Ratspräsident Michel liefert Stoff für neue Debatten
EU-Ratspräsident Michel liefert Stoff für mehrere Debatten
Von Detlef Fechtner, Frankfurt
Er habe Rücken, ließ EU-Ratspräsident Charles Michel am Mittwoch wissen, müsse deshalb seinen Auftritt vor dem Plenum des EU-Parlaments in Straßburg aus gesundheitlichen Gründen auf Anfang Februar verschieben. Aber obwohl er nicht im Saal war, lieferte der Belgier im Parlament doch jede Menge Stoff für Debatten, und zwar gleich für mehrere.
Vor anderthalb Wochen hat der 48-jährige Belgier angekündigt, bei den Europawahlen als Spitzenkandidat der wallonischen Liberalen (Mouvement Réformateur) antreten zu wollen. Damit ist so gut wie sicher, dass der Ex-Premier und Sohn des früheren EU-Entwicklungskommissars Louis Michel im Sommer den Ratsvorsitz abgibt, obwohl seine Amtszeit eigentlich noch bis November läuft. Das wiederum bringt die EU in eine Bredouille. Denn traditionell wird die Besetzung des Ratspräsidenten im Gesamtpaket mit dem Posten des EU-Kommissionschefs und des EU-Parlamentspräsidenten ausgehandelt. Dafür brauchen die EU-Institutionen Wochen, wenn nicht Monate. Was wiederum bedeutet, dass kommissarisch die rotierende Ratspräsidentschaft die Regie bei den EU-Gipfeln übernehmen würde – und ab Juli sind die Ungarn dran. Die persönlichen Pläne von Michel könnten also zur Folge haben, dass Ungarns Regierungschef Viktor Orbán zwischenzeitlich die Leitung der EU-Gipfel übernimmt.
Eine Debatte, die Michel mit seiner Ansage entfacht hat, ist, ob es nicht dem Amt schade, wenn der Ratspräsident aus persönlicher Berufsplanung gerade dann ausscheide, wenn es schwierig sei, ihn sofort zu ersetzen. In Kommentaren belgischer Medien wird Michel "Fahnenflucht" vorgeworfen. Eine andere Diskussion dreht sich um mögliche Nachfolger. Unter den Namen, die umgehen, sind Ex-EZB-Präsident Mario Draghi, der frühere niederländische Premier Mark Rutte, Dänemarks Regierungschefin Mette Frederiksen und Portugals zurückgetretener Premier Antonio Costa.
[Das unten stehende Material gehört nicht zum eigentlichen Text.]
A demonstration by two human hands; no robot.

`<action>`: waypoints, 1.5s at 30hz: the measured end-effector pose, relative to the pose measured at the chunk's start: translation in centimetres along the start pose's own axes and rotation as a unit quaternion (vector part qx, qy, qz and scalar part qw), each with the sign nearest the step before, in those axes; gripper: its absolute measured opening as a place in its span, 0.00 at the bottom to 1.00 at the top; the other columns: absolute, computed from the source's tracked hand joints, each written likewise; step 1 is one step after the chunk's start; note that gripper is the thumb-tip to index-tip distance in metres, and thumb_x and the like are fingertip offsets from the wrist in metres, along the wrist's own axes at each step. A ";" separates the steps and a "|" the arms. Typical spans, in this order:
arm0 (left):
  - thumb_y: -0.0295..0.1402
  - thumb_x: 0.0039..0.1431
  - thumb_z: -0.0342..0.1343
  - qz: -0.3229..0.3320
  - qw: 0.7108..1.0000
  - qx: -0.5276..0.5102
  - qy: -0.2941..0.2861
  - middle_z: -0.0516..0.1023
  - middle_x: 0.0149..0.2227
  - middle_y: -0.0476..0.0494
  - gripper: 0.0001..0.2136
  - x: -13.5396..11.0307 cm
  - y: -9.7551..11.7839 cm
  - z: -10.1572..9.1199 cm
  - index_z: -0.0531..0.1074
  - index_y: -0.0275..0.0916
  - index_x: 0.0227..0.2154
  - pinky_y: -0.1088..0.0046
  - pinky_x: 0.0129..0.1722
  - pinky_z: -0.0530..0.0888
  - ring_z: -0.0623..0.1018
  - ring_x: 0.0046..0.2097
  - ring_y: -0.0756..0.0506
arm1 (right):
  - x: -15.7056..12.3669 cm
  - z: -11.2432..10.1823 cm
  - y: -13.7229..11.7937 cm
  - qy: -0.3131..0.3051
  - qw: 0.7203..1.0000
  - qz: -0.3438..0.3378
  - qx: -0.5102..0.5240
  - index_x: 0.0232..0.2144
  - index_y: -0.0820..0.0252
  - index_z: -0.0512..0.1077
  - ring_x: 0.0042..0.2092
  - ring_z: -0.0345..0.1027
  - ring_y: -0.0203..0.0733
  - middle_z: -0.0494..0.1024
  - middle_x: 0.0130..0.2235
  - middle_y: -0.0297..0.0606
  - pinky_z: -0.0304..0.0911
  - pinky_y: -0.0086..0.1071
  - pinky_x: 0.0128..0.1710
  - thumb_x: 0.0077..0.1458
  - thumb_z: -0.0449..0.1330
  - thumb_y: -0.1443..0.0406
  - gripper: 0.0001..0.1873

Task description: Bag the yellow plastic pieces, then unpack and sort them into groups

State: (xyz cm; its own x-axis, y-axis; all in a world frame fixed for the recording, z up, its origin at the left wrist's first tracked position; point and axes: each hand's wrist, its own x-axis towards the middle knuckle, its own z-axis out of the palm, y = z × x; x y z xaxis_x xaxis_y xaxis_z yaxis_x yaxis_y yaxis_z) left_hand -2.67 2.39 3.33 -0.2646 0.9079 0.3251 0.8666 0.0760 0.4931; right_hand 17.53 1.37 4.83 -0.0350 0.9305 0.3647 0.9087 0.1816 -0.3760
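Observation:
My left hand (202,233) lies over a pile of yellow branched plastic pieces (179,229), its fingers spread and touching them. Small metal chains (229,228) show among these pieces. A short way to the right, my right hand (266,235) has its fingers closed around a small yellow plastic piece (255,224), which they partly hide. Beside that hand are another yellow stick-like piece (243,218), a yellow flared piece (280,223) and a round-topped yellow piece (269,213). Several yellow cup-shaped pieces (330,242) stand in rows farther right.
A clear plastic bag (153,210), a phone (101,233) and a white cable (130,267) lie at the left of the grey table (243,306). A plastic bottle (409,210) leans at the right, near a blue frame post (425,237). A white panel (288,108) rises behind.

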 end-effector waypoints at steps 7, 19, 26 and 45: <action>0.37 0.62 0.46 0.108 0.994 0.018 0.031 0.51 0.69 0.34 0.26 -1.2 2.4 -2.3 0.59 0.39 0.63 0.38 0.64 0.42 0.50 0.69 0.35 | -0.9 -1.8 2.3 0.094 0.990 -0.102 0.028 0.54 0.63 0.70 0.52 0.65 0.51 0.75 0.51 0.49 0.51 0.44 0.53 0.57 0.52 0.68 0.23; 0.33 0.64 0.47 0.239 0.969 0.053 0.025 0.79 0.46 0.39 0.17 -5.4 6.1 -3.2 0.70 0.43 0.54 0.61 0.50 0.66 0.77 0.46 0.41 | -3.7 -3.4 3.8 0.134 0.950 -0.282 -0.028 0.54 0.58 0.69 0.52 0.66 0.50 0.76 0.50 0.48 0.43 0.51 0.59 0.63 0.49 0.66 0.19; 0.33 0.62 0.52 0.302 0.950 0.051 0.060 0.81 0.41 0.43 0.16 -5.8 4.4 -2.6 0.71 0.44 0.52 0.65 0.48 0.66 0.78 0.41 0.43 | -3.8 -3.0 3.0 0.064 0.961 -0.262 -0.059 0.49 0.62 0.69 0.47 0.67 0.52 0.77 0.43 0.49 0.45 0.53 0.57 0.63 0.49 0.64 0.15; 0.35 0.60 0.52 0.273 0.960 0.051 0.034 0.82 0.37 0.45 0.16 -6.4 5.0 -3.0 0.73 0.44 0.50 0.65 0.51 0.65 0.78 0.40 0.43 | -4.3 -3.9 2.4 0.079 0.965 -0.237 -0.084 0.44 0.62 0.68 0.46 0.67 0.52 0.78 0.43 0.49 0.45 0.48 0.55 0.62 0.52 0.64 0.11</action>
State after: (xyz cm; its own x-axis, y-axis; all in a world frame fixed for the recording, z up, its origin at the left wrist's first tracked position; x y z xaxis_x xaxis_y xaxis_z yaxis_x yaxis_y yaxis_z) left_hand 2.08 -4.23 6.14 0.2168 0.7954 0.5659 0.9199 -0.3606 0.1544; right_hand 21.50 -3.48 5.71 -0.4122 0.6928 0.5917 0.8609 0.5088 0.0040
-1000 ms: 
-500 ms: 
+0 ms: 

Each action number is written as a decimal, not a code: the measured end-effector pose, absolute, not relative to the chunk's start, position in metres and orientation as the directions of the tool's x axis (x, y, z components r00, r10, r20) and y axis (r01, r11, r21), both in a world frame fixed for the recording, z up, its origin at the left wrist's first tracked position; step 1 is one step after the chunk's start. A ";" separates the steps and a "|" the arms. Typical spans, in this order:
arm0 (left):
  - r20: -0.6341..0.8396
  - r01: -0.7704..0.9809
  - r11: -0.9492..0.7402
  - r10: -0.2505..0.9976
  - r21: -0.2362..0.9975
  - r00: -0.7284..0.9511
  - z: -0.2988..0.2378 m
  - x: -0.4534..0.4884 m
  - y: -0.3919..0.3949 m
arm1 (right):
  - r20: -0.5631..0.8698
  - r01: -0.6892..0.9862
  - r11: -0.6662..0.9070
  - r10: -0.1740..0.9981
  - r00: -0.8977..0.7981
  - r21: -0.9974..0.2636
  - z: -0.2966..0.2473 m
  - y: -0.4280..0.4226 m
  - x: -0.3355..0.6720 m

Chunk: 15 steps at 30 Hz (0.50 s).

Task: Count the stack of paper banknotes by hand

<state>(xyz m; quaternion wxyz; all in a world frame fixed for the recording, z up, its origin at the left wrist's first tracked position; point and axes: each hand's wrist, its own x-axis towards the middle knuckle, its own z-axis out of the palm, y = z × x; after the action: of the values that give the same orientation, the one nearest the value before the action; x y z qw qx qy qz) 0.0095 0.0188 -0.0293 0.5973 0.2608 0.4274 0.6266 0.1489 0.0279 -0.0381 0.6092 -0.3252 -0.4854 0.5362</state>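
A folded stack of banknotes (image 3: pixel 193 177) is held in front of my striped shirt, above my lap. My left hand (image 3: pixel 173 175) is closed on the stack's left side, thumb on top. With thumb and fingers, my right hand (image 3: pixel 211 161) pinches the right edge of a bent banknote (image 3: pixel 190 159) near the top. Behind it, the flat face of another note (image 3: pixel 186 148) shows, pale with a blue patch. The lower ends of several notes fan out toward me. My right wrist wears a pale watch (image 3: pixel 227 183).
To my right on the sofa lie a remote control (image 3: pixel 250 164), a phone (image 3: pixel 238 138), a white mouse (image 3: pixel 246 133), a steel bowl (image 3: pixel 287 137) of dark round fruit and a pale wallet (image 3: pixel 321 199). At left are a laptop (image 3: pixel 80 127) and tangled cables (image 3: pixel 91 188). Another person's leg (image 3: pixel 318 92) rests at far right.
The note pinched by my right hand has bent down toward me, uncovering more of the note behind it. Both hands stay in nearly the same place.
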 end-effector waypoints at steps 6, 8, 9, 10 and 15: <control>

Die dritte Diskussion ist die Kontroverse um die Rolle Ungarns in der EU. Allein die Vorstellung, Orbán könnte im Sommer den Vorsitz am EU-Gipfeltisch übernehmen, bringt heute bereits das halbe EU-Parlament in Furor. Die Abgeordneten haben in dieser Woche eine Resolution verhandelt, die von Vertretern der Konservativen, der Sozialdemokraten, der Grünen, der Liberalen und der Linken verfasst worden ist. Darin werden Budapest jahrelange Verstöße gegen die Rechtstaatlichkeit vorgeworfen und Rat und EU-Kommission kritisiert, nicht härter gegen Ungarn vorzugehen. Zugleich wird die EU-Kommission dafür gerügt, dass sie im Dezember Ungarn die Einhaltung der Charta der Grundrechte attestiert und milliardenschwere Hilfen freigegeben hat. Im Rechtsausschuss wird gar eine Klage gegen die EU-Kommission wegen der Freigabe der Kohäsionsgelder diskutiert. "Der ungarische Ministerpräsident arbeitet weiter an der Abschaffung der Rechtstaatlichkeit und EU-Kommission und Rat verteilen Milliarden an den ungarischen Autokraten und Putin-Freund", schimpft der grüne Europaabgeordnete Daniel Freund.